Nylon Calculus

Examining how Kyrie Irving will be used in Boston

Sometimes, the allure of changing scenery can turn out to be nothing more than a hoax. The newness and unfamiliarity that once seemed so appealing unfolds into the same hidden conflicts and particularly unique challenges of old. However, Kyrie Irving’s new home provides him with a distinctly new world of values and responsibilities, features that could make Irving’s change of scenery well worth it.

To demonstrate this difference, let’s compare Kyrie Irving with former Celtics point guard Isaiah Thomas. Despite fairly similar skillsets, an unmistakable contrast emerges when analyzing their respective responsibilities on the offensive end last season. Brad Stevens is, of course, at the heart of this calculated approach, and his creativity has been key in helping Thomas reshape his career.

Under Stevens, Boston have embraced an offensive attack that revolves around quick decision making and constant fluidity. Boston averaged just 2.56 seconds per touch, the fourth-lowest mark in the NBA. Meanwhile, Irving’s Cavaliers averaged 2.90 seconds per touch, the eight-highest mark in the league.

Read More: Khris Middleton thriving with help of Giannis Antetokounmpo

But this difference does not necessarily mean that Irving will be forced to give up the ball more quickly than usual. When comparing their time per touch with all of the other starting point guards last season (something I will do for many of the statistics in this article), both Irving (48th percentile) and Thomas (41st percentile) were just slightly below average. However, the difference will likely be felt before Irving even receives the ball.

In Boston, Thomas commonly spent a significant amount of time off of the ball. In this role, Thomas zoomed across the court, running off of a variety of screens with the hope of gaining an advantage on the defense. On the other hand, the Cavaliers were more traditional in their approach, as Irving harnessed his ball handling wizardry to jumpstart his team’s offensive attack.

The differences in their off-ball movements are captured in the NBA’s speed and distance tracking shown below. Thomas embraced a “do your work early” mentality in Boston, while Irving’s off-ball role was much more relaxed in Cleveland.

And given the difference in how they were used off of the ball, it’s no surprise that this contrast trickled down to their respective play types.

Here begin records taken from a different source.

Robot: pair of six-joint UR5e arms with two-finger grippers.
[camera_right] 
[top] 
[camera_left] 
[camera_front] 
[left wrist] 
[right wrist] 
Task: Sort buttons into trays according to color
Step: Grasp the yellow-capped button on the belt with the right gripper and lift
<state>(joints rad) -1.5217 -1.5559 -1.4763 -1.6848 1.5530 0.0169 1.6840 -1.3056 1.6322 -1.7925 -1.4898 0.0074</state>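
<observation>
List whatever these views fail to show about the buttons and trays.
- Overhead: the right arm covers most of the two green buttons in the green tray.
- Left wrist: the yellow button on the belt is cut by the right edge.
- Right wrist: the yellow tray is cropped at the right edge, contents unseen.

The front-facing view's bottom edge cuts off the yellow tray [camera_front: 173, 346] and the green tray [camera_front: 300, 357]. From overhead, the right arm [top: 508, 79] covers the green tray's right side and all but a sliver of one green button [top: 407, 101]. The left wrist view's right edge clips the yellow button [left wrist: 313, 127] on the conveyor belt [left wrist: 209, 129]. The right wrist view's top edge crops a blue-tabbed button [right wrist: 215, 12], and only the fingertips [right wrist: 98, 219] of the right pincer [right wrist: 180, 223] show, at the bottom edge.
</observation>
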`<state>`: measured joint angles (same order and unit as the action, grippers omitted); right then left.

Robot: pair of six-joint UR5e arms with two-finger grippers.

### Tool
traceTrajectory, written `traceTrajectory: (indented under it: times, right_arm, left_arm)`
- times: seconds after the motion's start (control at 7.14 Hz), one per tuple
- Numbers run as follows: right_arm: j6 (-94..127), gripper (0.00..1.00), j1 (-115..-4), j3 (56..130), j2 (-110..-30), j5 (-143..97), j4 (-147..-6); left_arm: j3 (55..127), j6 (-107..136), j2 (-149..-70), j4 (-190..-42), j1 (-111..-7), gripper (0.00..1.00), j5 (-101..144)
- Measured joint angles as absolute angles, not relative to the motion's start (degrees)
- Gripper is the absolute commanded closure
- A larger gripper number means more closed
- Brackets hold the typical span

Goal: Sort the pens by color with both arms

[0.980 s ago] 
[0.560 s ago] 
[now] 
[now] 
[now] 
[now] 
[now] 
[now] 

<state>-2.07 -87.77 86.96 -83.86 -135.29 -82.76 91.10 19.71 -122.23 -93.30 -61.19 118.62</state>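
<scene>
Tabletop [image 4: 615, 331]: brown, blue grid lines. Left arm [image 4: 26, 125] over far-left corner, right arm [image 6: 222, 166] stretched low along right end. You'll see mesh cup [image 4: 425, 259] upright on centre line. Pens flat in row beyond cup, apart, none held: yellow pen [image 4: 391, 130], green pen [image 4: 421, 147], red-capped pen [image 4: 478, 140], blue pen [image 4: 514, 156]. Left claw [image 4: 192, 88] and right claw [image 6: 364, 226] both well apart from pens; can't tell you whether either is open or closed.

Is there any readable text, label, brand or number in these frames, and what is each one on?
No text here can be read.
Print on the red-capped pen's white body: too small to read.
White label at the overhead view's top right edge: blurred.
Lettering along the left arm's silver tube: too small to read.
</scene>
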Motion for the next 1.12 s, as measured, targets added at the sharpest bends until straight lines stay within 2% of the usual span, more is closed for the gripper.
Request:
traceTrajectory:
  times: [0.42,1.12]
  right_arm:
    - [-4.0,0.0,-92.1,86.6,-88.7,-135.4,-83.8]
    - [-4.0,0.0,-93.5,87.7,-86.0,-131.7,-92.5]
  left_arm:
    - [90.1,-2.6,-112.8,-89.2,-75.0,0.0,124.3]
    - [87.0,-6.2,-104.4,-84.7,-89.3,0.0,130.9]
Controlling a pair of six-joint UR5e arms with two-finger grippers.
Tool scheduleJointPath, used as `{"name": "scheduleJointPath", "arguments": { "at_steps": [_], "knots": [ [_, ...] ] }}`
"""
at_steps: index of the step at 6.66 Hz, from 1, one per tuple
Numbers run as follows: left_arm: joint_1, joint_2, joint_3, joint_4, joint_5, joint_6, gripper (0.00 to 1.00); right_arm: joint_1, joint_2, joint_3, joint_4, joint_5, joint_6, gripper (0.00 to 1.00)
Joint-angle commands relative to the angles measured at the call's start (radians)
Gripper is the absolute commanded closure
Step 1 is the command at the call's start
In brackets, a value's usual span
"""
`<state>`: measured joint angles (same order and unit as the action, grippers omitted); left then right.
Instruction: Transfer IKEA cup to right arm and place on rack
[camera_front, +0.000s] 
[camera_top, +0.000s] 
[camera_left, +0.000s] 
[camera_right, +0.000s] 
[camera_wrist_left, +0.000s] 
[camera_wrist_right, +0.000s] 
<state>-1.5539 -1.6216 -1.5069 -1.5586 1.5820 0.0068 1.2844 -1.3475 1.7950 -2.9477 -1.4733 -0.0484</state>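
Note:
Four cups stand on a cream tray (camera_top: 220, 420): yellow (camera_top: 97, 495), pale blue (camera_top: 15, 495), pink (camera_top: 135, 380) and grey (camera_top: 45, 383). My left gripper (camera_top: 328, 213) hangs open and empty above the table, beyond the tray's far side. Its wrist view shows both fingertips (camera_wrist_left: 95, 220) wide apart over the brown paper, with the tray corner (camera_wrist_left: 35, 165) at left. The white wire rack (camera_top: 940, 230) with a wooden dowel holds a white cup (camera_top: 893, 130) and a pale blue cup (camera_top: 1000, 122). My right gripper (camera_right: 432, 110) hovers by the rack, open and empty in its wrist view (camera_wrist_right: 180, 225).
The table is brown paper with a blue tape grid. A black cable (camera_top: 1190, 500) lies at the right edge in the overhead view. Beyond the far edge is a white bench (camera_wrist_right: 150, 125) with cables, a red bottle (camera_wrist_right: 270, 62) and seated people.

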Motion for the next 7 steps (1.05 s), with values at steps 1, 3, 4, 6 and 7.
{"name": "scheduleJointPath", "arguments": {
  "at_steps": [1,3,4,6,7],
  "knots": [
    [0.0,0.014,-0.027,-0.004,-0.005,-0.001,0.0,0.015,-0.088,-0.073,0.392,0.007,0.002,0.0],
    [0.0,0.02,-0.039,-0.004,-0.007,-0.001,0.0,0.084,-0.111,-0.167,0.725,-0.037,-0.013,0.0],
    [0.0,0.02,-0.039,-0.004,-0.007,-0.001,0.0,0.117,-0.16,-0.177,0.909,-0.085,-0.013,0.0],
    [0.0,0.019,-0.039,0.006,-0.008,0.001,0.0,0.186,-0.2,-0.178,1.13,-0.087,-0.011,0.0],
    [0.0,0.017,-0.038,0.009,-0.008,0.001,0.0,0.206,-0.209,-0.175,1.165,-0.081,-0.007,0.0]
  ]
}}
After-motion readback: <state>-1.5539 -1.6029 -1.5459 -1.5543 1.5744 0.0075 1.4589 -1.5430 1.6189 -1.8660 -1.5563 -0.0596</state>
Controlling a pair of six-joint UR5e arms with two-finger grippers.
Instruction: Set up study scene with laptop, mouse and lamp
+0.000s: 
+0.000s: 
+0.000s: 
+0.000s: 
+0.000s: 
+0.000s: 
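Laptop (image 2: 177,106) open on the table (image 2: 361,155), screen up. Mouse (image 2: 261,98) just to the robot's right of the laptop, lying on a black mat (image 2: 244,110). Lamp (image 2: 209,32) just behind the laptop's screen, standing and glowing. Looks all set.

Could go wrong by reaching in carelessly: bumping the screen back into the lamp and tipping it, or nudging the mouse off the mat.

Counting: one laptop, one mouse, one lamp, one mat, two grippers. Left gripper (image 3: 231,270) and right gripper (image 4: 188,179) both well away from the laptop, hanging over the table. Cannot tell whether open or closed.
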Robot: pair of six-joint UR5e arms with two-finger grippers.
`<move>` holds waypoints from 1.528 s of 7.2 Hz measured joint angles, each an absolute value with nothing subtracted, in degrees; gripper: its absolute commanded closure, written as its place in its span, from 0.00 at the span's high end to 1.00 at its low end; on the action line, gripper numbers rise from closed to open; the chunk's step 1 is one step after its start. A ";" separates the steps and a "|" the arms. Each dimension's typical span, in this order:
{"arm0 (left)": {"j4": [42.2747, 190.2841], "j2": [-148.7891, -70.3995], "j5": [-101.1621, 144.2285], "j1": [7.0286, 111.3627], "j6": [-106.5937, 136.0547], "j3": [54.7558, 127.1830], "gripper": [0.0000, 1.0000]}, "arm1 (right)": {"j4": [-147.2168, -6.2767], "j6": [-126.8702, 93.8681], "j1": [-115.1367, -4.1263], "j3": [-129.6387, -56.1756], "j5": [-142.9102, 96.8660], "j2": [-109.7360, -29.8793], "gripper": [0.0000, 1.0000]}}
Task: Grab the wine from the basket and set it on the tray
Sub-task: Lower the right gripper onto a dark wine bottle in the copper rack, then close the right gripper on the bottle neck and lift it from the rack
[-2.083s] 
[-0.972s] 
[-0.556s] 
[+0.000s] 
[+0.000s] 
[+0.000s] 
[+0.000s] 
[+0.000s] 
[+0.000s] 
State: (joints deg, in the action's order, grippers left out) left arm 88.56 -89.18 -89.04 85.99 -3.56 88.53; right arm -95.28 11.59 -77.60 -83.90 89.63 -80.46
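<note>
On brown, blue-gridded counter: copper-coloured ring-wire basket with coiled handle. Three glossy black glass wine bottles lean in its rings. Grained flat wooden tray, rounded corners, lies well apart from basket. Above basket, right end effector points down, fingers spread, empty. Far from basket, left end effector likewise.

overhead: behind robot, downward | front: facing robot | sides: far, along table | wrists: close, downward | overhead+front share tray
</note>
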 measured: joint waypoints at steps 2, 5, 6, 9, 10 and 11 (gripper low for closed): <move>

Despite Thomas boasting the same gigantic scoring efficiency on isolations (1.12 points per possession) as Irving, Stevens elected to feature other parts of his point guard’s offensive game. In the Cavaliers’ offense, Irving’s isolation skills were the focal point, as he isolated more than every starting point guard except James Harden.

Boston’s offense focused more on handoff situations, a tactic Stevens used to connect various actions and keep the flow of the offense intact. This play type helped Thomas thrive by allowing him to catch the ball going downhill. One of the Celtics’ favorite actions begins with Thomas in the corner, where he receives a down screen followed by a dribble handoff that usually springs him free for a 3-point shot or drive to the basket.

Off of the ball, the Celtics capitalized on Thomas’ 3-point shooting ability more than the Cavaliers did with Irving. Although Irving was more than adept in terms of spot-up success (85th percentile in the NBA), it was a much smaller part of his offensive game.

And Thomas’ gravity was also used in off-ball screening situations. Take this play for example, where Thomas pitches the ball to Al Horford to initiate the offensive possession. He then gets off-ball screened twice in a matter of just a few seconds, allowing him to gain moment towards the basket, receive a pass and score.

Ultimately, the key for the Celtics will be whether or not Stevens can get Irving to buy in on the concept of using more energy off of the ball. Irving’s prospective role is likely a more taxing approach, but it can yield even more positive results in terms of efficiency and production in the end.